→ **Task directions**
The answer should consist of the full listing below, repeated exactly and free of pictures.

>>

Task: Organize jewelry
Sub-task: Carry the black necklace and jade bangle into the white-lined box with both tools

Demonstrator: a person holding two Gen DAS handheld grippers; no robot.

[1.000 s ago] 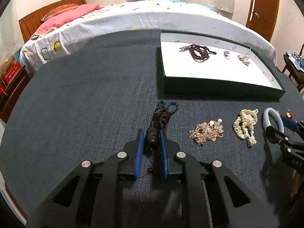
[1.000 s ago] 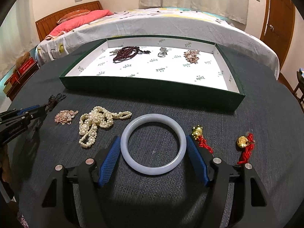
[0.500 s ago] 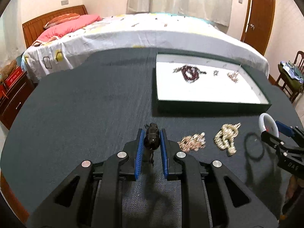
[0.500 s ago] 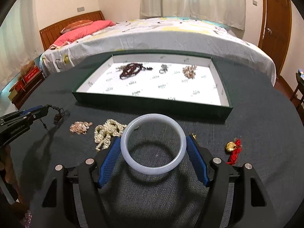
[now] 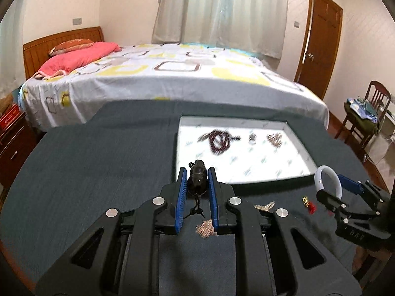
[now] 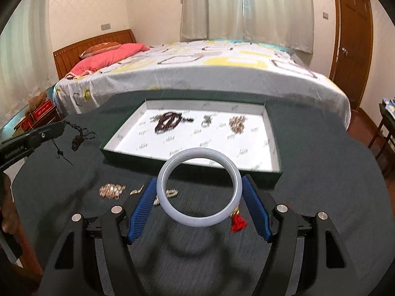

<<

→ **Response**
Task: Organize jewelry
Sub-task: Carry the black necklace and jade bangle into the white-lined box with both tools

Demonstrator: a person holding two Gen DAS handheld grippers; no robot.

[1.000 s ago] 
[1.000 s ago] 
[0.500 s ago] 
[0.500 s ago] 
[now] 
[now] 

With this, the answer is finished.